Выждав на всякий случай минут пять, Малика выбралась из буфета. Нога онемела от лежания в неудобной позе, кровообращение восстанавливалось медленно и с неприятным покалыванием. Её взгляд наткнулся на несколько карт, оставшихся на столе. Три из четырёх мастей – пики, в том числе перевёрнутый туз. Насколько девочка помнила, это означало для кого-то верную смерть. В тот день это слово не взволновало Малику, она вообще не задумывалась о смерти до семи лет.
Малика хорошо запомнила последний день лета, но не потому, что ей предстояло пойти в первый класс. В тот день она впервые увидела похороны.

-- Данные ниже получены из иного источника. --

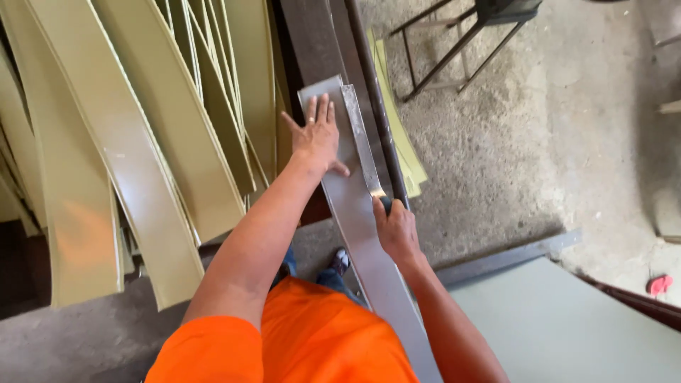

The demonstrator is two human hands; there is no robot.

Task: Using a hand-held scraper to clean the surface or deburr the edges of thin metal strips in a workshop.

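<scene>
1. Glossy olive strips (135, 163), long and curved, fan out at left.
2. Left hand (317, 138), fingers spread wide, presses flat on the long grey metal strip (362, 234) near its far end.
3. Right hand (396, 230) grips a flat-bladed putty knife (360, 138), blade lying along the strip's right edge.

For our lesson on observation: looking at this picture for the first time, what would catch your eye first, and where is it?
The bright orange clothing at the bottom stands out most. Just above it, the left hand lies flat on a long grey metal strip while the right hand holds a wide scraper blade against it. To the left, a pile of pale olive-green strips fans out.
</scene>
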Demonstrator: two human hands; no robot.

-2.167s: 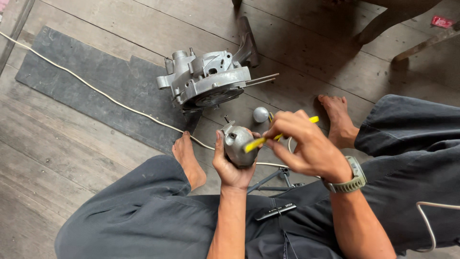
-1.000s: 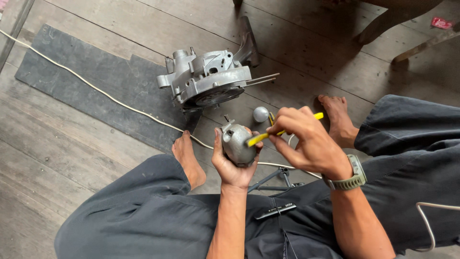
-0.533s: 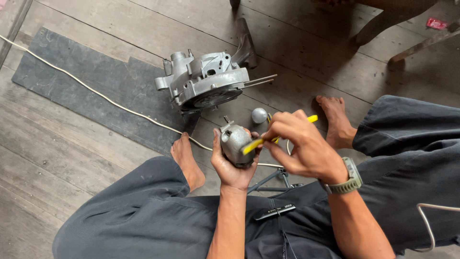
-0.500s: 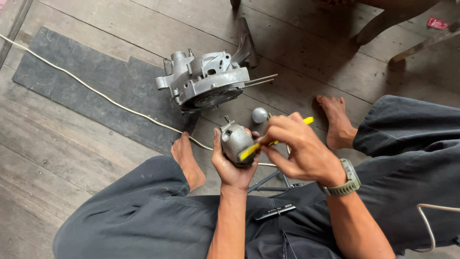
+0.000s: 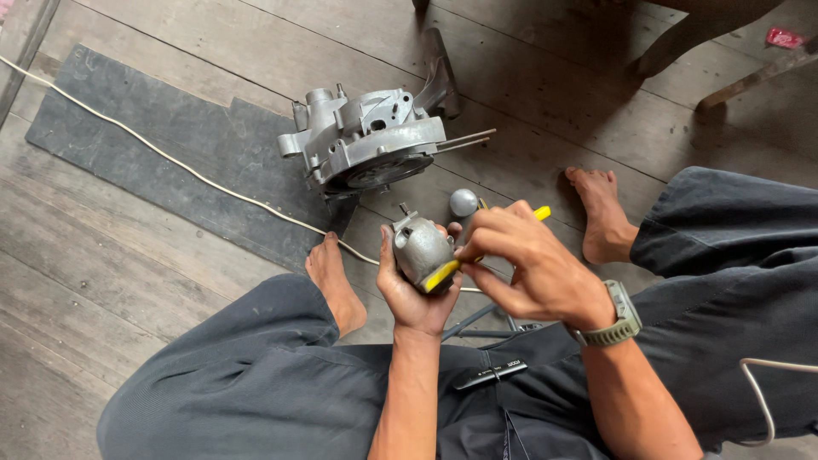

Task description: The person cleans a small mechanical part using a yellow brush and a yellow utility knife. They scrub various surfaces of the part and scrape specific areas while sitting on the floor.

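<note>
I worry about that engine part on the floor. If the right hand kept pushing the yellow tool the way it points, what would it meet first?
The right hand points the yellow tool down-left into the grey metal part cupped by the left hand. That part comes first, then probably the left palm. The engine casing lies off that line.

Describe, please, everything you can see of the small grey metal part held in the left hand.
The small grey metal part is a rounded, dull cast-metal housing with a short stud standing out at its upper left. It sits cupped in the left hand, thumb on its left side, held above the wooden floor between the person's bare feet. The right hand presses a yellow tool against its lower right edge. Its underside is hidden by the palm.
</note>
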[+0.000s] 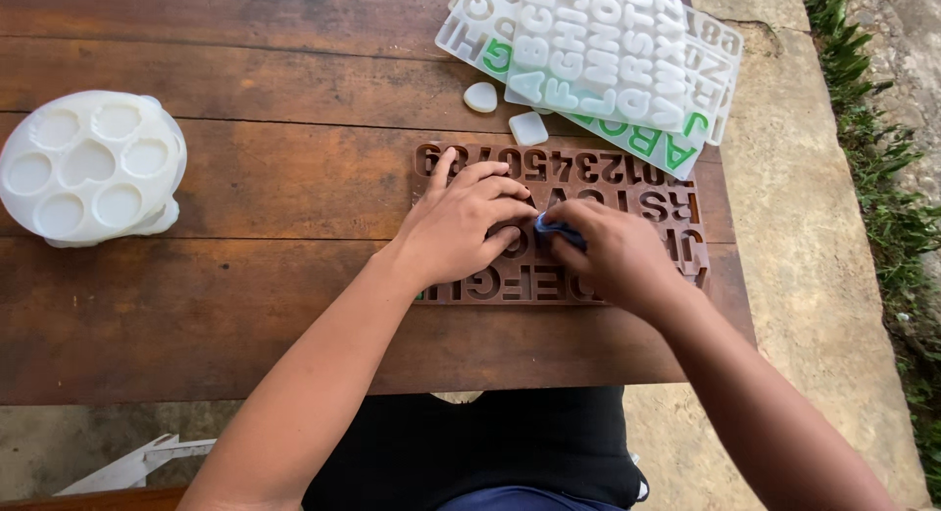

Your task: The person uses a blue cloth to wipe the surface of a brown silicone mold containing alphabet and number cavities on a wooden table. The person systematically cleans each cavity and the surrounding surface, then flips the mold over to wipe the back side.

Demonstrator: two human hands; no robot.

Малика выбежала во двор и остановилась на крыльце, обдумывая, чем лучше заняться: половить ящериц на пустыре или забраться на ничейное персиковое дерево во дворе и достать последние в этом году плоды с самой верхушки. Её озабоченный взгляд прошёлся по детской площадке, губы скривились в презрительной усмешке: на краю песочницы сидел Кирилл. Он больше не играл в одиночестве, легко и быстро влился в дворовую компанию и даже временами верховодил, придумывая новые развлечения. Задиристые Сенька и Виталик, старше на целый год и уже второклассники, позволяли иногда поруководить. Будучи уже школьниками, обычно они пытались помыкать малышнёй, гоняли её по выдуманным поручениям и нередко задирали. По отдельности их не воспринимали, только вдвоём, хотя выглядели они словно противоположности друг друга. Сенька – весь удлинённый, тонкий как цапля, с белёсыми бровями и такими же невыразительными ресницами. Виталик был коренастый как бочонок, смуглолицый, с одной пушистой бровью над угольно-чёрными глазами.